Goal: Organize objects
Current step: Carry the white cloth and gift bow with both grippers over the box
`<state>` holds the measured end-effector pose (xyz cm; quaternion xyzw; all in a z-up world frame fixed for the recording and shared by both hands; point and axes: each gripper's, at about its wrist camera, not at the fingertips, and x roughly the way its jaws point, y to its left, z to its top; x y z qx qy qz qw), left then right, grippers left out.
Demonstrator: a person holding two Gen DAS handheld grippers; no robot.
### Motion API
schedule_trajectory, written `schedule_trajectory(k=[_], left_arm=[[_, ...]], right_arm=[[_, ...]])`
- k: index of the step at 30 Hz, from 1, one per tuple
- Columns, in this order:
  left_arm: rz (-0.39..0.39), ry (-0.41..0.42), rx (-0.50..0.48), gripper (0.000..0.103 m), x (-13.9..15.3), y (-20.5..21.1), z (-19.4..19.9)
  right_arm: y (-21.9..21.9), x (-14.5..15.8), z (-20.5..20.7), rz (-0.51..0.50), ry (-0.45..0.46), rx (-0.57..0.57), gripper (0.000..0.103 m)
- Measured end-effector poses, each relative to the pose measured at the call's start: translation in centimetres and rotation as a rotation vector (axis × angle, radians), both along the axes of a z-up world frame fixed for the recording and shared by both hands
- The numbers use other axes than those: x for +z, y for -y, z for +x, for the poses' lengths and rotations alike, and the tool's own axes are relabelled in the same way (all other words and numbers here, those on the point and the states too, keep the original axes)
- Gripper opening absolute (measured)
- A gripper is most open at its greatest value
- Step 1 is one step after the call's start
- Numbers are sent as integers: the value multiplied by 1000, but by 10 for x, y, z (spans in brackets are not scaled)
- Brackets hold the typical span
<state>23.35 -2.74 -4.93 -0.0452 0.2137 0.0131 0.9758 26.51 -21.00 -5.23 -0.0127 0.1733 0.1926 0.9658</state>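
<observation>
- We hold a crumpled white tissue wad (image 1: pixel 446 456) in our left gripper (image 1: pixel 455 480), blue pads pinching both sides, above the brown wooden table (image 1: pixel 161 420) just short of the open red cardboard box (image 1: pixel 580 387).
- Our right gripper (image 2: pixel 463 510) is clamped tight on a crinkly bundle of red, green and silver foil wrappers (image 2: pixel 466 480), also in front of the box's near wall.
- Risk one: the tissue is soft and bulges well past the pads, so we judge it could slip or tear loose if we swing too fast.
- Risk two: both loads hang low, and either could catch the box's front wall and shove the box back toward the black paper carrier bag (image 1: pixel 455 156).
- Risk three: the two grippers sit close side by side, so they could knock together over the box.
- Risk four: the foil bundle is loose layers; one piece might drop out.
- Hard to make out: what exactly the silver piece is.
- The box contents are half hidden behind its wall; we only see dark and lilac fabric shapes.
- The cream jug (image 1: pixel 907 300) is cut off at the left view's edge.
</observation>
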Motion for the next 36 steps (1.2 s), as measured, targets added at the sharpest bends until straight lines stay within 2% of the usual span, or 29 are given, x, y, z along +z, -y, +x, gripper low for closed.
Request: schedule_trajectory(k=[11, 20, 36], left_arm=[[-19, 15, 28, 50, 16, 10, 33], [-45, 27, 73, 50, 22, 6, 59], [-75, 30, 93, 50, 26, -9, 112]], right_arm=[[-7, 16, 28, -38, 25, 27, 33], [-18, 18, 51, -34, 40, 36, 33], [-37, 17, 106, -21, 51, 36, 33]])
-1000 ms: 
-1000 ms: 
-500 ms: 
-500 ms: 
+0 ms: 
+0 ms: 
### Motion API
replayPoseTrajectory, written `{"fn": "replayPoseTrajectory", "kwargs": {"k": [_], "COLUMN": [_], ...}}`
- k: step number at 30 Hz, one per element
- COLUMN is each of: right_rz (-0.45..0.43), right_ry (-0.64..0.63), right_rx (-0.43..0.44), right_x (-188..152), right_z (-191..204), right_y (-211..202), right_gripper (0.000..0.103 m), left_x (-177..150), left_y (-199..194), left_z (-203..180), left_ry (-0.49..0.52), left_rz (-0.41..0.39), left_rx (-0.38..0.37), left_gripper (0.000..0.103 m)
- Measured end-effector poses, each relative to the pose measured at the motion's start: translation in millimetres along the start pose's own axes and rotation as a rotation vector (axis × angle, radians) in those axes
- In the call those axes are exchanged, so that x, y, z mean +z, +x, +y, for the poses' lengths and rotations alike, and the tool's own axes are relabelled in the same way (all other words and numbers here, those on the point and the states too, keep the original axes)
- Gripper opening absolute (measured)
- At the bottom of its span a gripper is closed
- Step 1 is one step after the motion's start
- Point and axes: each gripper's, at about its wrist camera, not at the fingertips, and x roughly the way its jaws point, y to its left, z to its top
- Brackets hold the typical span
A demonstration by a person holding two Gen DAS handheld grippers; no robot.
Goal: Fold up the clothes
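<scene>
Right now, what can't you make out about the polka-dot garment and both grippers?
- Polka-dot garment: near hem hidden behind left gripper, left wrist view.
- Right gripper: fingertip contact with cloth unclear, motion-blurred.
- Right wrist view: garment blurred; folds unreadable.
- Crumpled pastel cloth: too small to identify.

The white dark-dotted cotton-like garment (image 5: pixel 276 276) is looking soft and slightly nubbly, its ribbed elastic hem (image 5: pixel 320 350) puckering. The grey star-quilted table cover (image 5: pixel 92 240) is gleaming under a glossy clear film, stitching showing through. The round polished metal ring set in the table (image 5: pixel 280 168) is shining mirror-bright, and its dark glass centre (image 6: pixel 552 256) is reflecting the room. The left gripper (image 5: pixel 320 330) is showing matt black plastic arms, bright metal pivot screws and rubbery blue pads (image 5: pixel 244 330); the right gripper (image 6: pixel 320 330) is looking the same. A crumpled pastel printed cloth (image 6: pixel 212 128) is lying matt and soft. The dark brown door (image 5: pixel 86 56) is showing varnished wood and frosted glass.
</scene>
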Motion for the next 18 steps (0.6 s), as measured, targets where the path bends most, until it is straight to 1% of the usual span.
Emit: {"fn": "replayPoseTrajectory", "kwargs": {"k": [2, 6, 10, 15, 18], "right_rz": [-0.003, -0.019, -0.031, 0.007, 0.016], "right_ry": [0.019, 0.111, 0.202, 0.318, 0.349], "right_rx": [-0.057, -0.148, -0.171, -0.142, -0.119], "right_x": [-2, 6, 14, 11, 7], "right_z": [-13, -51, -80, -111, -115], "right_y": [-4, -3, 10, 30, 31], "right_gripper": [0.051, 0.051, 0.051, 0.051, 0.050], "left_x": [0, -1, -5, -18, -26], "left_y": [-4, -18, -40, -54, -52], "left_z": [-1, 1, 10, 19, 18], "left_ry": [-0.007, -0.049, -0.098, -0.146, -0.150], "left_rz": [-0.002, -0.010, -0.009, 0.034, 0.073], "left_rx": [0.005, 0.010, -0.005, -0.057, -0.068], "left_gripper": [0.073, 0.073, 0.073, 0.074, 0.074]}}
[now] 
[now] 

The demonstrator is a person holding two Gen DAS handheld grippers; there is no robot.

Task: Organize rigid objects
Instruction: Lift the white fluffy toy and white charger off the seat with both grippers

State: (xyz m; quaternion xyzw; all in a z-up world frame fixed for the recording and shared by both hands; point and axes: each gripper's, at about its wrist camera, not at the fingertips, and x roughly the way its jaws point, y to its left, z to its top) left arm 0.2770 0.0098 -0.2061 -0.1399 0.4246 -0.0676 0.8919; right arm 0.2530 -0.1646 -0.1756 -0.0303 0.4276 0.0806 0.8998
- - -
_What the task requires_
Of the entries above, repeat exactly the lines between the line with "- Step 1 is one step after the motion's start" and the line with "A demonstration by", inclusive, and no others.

_Task output_
- Step 1 is one step after the motion's start
- Point and axes: each gripper's, at about its wrist camera, not at the fingertips, and x roughly the way its jaws point, y to its left, z to its top
- Brackets hold the typical span
A demonstration by a person holding two Gen DAS handheld grippers; no robot.

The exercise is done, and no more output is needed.